WHAT TO WORK ON:
Below is a block of records; repeat each one exactly.

DATA FOR REVIEW:
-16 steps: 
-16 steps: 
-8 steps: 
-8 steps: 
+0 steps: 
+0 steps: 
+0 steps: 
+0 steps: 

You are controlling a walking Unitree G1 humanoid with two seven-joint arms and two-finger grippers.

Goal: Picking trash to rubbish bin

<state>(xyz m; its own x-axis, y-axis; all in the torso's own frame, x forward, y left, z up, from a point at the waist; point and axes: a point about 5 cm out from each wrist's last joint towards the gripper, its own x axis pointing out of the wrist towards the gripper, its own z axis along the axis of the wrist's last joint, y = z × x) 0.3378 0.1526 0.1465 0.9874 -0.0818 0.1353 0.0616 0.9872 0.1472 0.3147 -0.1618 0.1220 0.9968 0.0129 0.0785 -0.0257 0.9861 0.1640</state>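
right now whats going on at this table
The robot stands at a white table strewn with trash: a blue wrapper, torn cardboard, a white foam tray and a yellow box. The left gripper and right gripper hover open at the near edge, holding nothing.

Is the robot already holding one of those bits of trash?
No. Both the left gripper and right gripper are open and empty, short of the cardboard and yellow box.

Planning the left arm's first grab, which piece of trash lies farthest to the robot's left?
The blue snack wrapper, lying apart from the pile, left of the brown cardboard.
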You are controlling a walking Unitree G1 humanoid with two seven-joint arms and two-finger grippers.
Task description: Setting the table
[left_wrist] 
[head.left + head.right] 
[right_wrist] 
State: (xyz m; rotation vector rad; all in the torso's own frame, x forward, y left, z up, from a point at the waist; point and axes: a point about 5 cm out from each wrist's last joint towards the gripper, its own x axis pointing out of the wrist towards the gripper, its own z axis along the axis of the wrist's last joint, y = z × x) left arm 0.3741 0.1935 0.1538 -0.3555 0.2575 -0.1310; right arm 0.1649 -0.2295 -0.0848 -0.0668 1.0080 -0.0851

ANSWER SECTION:
-16 steps: 
-16 steps: 
-8 steps: 
-8 steps: 
+0 steps: 
+0 steps: 
+0 steps: 
+0 steps: 

You are controlling a walking Unitree G1 humanoid with two seven-joint arms and two-finger grippers.

Goal: Picking trash to rubbish bin

<state>(xyz m; its own x-axis, y-axis; all in the torso's own frame, x forward, y left, z up, from a point at the waist; point and axes: a point about 5 cm out from each wrist's last joint towards the gripper, its own x axis pointing out of the wrist towards the gripper, its own z axis along the axis of the wrist's last joint, y = z × x) 0.3378 0.1526 0.1465 0.9874 -0.0818 0.1353 0.0616 0.9872 0.1472 0.3147 -0.1618 0.1220 0.9968 0.0129 0.0785 -0.0257 0.9861 0.1640</state>
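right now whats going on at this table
The robot stands at a white table strewn with trash: a blue wrapper, torn cardboard, a white foam tray and a yellow box. The left gripper and right gripper hover open at the near edge, holding nothing.

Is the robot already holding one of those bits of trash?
No. Both the left gripper and right gripper are open and empty, short of the cardboard and yellow box.

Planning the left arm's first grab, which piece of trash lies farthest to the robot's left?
The blue snack wrapper, lying apart from the pile, left of the brown cardboard.
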You are controlling a walking Unitree G1 humanoid with two seven-joint arms and two-finger grippers.
Task description: Setting the table
[left_wrist] 
[head.left + head.right] 
[right_wrist] 
State: (xyz m; rotation vector rad; all in the torso's own frame, x forward, y left, z up, from a point at the waist; point and axes: a point about 5 cm out from each wrist's last joint towards the gripper, its own x axis pointing out of the wrist towards the gripper, its own z axis along the axis of the wrist's last joint, y = z × x) left arm 0.3741 0.1935 0.1538 -0.3555 0.2575 -0.1310; right arm 0.1649 -0.2295 -0.0848 -0.0668 1.0080 -0.0851

Nothing further remains to be added to the answer.